The next day, T'Pol dispassionately writes the whole thing off as a Vulcan lab experiment in human sexuality, something that's been on her list of things to try ever since resigning from the High Command. Uh-huh. (I wonder what else is on the list. Maybe 'Get a tattoo.') All things considered, Trip takes it pretty well. If it were me, she'd have just lit a powder keg.
In the past I've asked for risk-taking. I've asked for characters that have sex rather than engage in lame TV pseudo-sex. One could say 'Harbinger' is the end result I deserve. But no, because 'Harbinger' is reckless at the expense of all credibility. You can tell the writers didn't take any of this remotely seriously and aren't really expecting us to, either. It's the very definition of a glib payoff, delivered with a smirk.

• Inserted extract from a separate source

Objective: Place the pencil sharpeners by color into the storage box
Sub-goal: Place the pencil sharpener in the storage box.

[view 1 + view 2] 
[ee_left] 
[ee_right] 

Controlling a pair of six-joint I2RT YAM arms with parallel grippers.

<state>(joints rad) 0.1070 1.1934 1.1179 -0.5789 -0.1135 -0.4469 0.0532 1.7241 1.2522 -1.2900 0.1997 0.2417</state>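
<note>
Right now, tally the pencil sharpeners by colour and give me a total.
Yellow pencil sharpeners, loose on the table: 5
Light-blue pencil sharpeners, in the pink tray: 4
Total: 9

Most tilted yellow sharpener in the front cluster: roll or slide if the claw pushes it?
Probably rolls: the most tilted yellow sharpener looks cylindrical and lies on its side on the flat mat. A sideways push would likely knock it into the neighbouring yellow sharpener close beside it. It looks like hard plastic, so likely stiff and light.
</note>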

Anyway. I'd better get to the sci-fi plot here. It involves an alien found in a gravimetric field (or something) that looks like a growing expanse of bubble gum. The plot provides some interest by explaining that the field lies equidistant from five spheres. An alien with weird sci-fi properties is found in a small pod just inside the sci-fi field. Archer pulls the pod out; the Enterprise is nearly swallowed in the process.

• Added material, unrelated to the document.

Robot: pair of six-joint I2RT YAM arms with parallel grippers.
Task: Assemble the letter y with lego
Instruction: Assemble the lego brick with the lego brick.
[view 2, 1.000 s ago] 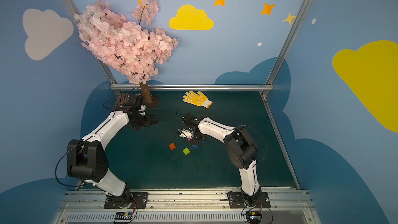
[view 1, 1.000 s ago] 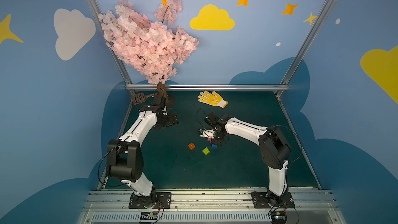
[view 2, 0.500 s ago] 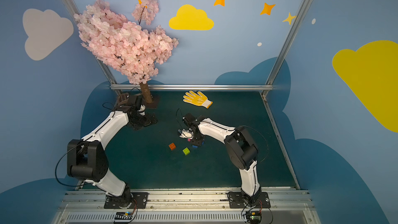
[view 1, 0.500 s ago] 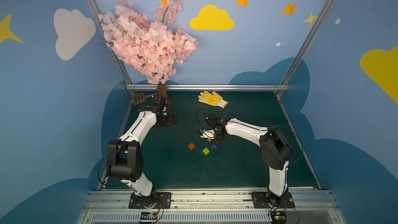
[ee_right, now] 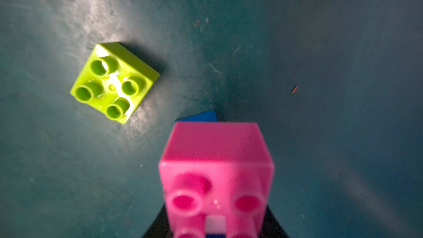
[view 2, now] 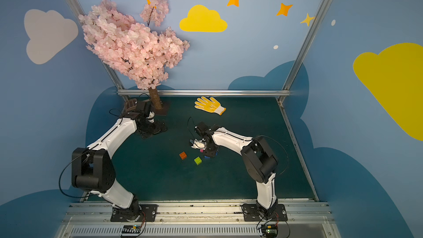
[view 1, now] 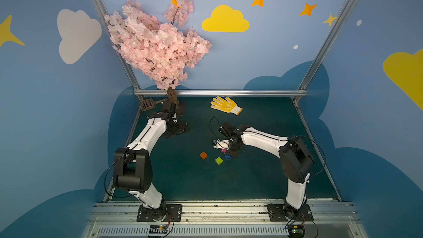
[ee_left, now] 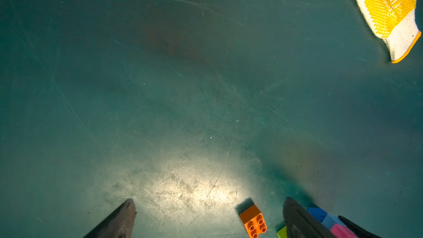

Given everything else that has happened in the Delphic Expanse, I must question the wisdom of Archer stopping to pull an unknown sci-fi alien out of a dangerous sci-fi field to ask a bunch of questions with no apparent sci-fi answers. Never mind the ethical issues of his interference; is it really worth the risk when you're already on course for the red giant where the Xindi weapon is supposedly being built?
Of course the alien gets loose and threatens the ship with destruction. 'He's disrupting systems as he goes. We can use that to track him.' Yeah, sort of like tracking a tornado by watching the damage path! The alien, which looks kind of like a Suliban, finally tells Archer, with an evil smile, 'When the Xindi destroy Earth, my people will prevail!' Then he vanishes to Never-Never Land or into the Temporal Cold War timeline/continuum or who-knows-where. Your guess is as good as mine.

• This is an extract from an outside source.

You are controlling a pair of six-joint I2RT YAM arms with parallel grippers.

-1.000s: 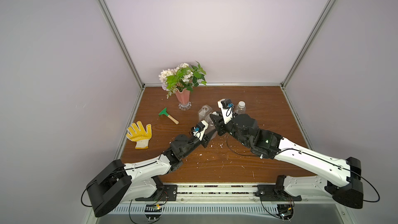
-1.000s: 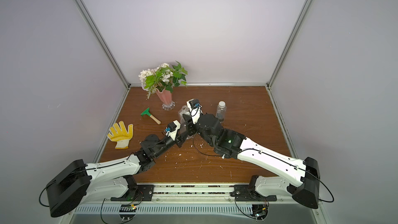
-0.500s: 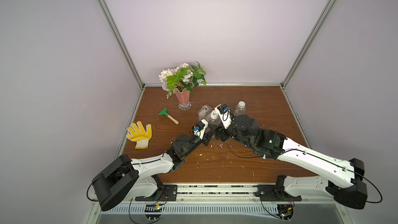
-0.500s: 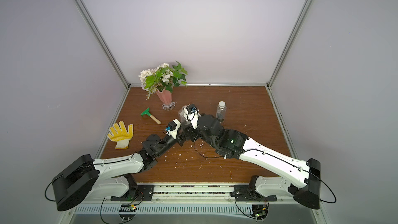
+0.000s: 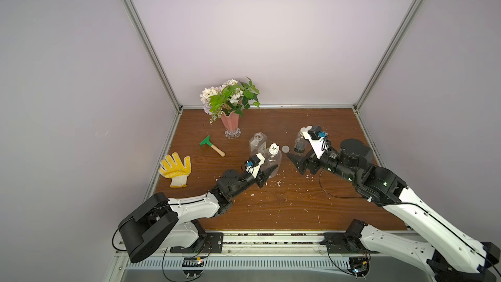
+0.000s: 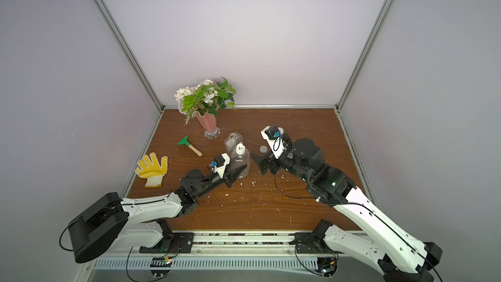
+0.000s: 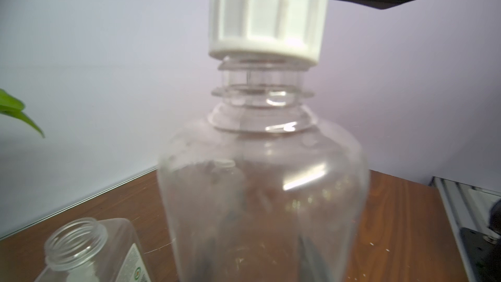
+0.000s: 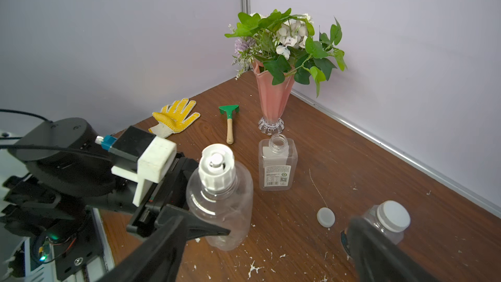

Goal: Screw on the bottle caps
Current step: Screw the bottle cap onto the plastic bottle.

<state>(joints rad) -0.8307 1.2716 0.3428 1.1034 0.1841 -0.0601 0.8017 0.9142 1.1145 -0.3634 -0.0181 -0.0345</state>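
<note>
Rounded bottle (image 5: pixel 272 161) stands beside square bottle (image 5: pixel 257 143), near vase (image 5: pixel 230 124) and rake (image 5: pixel 212 145).

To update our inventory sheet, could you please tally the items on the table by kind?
Bottles: 3 (square bottle, rounded bottle, slim bottle)
Caps: 3 (ribbed cap, seated flat cap, loose flat cap)
Flower vase: 1
Yellow glove: 1
Green hand rake: 1
Total: 9

Both top views high, steep down on whole table (image 5: pixel 271 212); left wrist close on rounded bottle (image 7: pixel 263 185), right wrist farther, sharing it
</note>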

The problem with this aspect of 'Harbinger' is that ... well, the Xindi arc already has too many friggin' harbingers. Everything is a harbinger that keeps us in the dark while portending ominous doom. There's only so far you can go with pseudo-clues before the audience begins demanding answers. To be fair, there are nods to continuity here — the spheres, as I mentioned — but too much of the Xindi arc is based on facts in an incomprehensible void. Maybe I'm wrong and this will eventually make sense. One can hope. But for now I'm not particularly impressed, because anything can happen, there are no rules, and none of it has a need to matter. The alien here doesn't obey the laws of physics. Unfortunately, I have no idea why that is and, more importantly, I don't much care.
There's a reason I quit watching The X-Files, which was its general tendency to exist as a series that pretended the whole plot was only one or two or maybe 17 twists away from almost making half-sense.
Battlevoid Harbinger Mods
'Harbinger' is not boring, but at what cost to logic or understanding or characterization or plausibility or any sense that anything happens for a reason beyond the purely random assembly of characters and facts and behavior patterns and plot pieces?
Argh.
Next week: The fate of the ship lies in Phlox's hands.
Battlevoid: Harbinger Cracked
Note: This episode was re-rated from 1.5 to 2 stars when the season recap was written.